*** Begin section ***
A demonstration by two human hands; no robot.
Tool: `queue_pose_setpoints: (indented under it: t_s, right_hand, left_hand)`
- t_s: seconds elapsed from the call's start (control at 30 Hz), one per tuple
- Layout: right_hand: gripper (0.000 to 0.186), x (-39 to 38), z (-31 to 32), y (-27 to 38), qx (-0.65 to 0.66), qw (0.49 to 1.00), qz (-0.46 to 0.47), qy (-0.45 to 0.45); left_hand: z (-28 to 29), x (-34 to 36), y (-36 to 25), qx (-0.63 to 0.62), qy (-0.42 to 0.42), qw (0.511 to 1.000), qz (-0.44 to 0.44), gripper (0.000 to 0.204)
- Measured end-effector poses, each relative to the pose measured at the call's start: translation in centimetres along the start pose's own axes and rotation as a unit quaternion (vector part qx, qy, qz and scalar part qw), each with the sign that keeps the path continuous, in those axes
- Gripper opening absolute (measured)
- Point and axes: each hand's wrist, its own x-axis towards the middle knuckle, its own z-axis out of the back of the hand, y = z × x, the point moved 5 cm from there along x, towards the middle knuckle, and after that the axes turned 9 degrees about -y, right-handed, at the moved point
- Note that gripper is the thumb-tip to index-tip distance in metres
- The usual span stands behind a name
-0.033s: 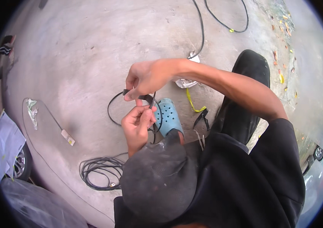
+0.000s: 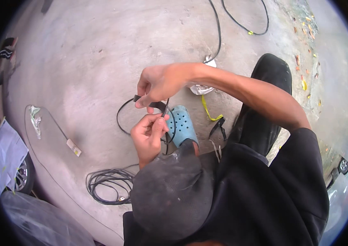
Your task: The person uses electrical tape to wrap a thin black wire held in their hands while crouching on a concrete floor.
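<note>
My left hand (image 2: pixel 149 135) is pinched closed on a thin black cable (image 2: pixel 118 119), which loops out to the left and back round beside my fingers. Above it, my right hand (image 2: pixel 163 84) grips a flat black strip (image 2: pixel 136 99) that looks like tape, between thumb and fingers. That strip runs behind my right fingers towards the cable at my left fingertips; where the two meet is partly hidden. Just beyond my left hand is a light blue clog (image 2: pixel 182 125) with round holes, on my foot.
A coil of black cable (image 2: pixel 104 184) lies left of my knee. A power strip (image 2: pixel 74 147) on a thin cord is farther left. Past my right forearm are a white plastic bag (image 2: pixel 201 89), a yellow strap (image 2: pixel 205 107) and more black cable (image 2: pixel 219 33). A wheel (image 2: pixel 24 176) stands at the left edge.
</note>
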Motion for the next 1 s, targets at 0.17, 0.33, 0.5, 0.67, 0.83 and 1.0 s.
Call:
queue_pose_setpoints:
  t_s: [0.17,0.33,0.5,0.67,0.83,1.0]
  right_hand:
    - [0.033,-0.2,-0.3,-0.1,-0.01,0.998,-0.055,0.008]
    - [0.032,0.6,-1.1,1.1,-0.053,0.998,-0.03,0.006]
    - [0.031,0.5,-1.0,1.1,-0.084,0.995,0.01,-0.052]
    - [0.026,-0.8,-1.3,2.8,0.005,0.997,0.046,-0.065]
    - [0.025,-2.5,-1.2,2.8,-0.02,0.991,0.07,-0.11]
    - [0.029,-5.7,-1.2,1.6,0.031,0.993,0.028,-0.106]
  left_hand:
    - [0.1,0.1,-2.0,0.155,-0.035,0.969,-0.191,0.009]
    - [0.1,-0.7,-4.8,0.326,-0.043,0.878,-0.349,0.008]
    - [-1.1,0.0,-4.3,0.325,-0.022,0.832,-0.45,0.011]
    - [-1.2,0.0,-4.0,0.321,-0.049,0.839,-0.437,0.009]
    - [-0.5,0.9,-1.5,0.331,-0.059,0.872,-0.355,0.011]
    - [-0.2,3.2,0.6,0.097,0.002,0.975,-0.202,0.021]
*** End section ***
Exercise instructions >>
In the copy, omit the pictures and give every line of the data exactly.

Response box >>
A demonstration by two human hands; no robot.
Tool: `queue_pose_setpoints: (indented under it: t_s, right_hand, left_hand)`
- t_s: seconds elapsed from the call's start (control at 30 Hz), one per tuple
- Layout: right_hand: gripper (0.000 to 0.186), x (-39 to 38), z (-31 to 32), y (-27 to 38), qx (-0.65 to 0.66), qw (0.49 to 1.00), qz (-0.46 to 0.47), qy (-0.45 to 0.45); left_hand: z (-28 to 29), x (-34 to 36), y (-36 to 25), qx (-0.63 to 0.62), qy (-0.42 to 0.42), qw (0.511 to 1.000), qz (-0.44 to 0.44), gripper (0.000 to 0.204)
- Measured end-effector poses, each relative to the pose measured at the call's start: translation in centimetres along the start pose's own axes and rotation as a unit quaternion (vector part qx, qy, qz and scalar part qw), each with the sign that keeps the path continuous, in those axes
- Gripper opening absolute (measured)
- Point and axes: each hand's wrist, its own x-axis towards the middle knuckle, its own z-axis out of the back of the hand, y = z × x, the point moved 5 cm from there along x, towards the middle knuckle, and after that the axes turned 9 degrees about -y, right-handed, at the moved point
- Note that gripper is the thumb-tip to index-tip distance in metres
- The usual span stands behind a name
-0.033s: 
+0.000s: 
Your task: The person uses electrical tape to wrap a thin black wire held in their hands while crouching on a concrete floor.
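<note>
My left hand (image 2: pixel 149 135) is pinched closed on a thin black cable (image 2: pixel 118 119), which loops out to the left and back round beside my fingers. Above it, my right hand (image 2: pixel 163 84) grips a flat black strip (image 2: pixel 136 99) that looks like tape, between thumb and fingers. That strip runs behind my right fingers towards the cable at my left fingertips; where the two meet is partly hidden. Just beyond my left hand is a light blue clog (image 2: pixel 182 125) with round holes, on my foot.
A coil of black cable (image 2: pixel 104 184) lies left of my knee. A power strip (image 2: pixel 74 147) on a thin cord is farther left. Past my right forearm are a white plastic bag (image 2: pixel 201 89), a yellow strap (image 2: pixel 205 107) and more black cable (image 2: pixel 219 33). A wheel (image 2: pixel 24 176) stands at the left edge.
</note>
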Motion for the next 1 s, targets at 0.17, 0.33, 0.5, 0.67, 0.83 and 1.0 s.
Call:
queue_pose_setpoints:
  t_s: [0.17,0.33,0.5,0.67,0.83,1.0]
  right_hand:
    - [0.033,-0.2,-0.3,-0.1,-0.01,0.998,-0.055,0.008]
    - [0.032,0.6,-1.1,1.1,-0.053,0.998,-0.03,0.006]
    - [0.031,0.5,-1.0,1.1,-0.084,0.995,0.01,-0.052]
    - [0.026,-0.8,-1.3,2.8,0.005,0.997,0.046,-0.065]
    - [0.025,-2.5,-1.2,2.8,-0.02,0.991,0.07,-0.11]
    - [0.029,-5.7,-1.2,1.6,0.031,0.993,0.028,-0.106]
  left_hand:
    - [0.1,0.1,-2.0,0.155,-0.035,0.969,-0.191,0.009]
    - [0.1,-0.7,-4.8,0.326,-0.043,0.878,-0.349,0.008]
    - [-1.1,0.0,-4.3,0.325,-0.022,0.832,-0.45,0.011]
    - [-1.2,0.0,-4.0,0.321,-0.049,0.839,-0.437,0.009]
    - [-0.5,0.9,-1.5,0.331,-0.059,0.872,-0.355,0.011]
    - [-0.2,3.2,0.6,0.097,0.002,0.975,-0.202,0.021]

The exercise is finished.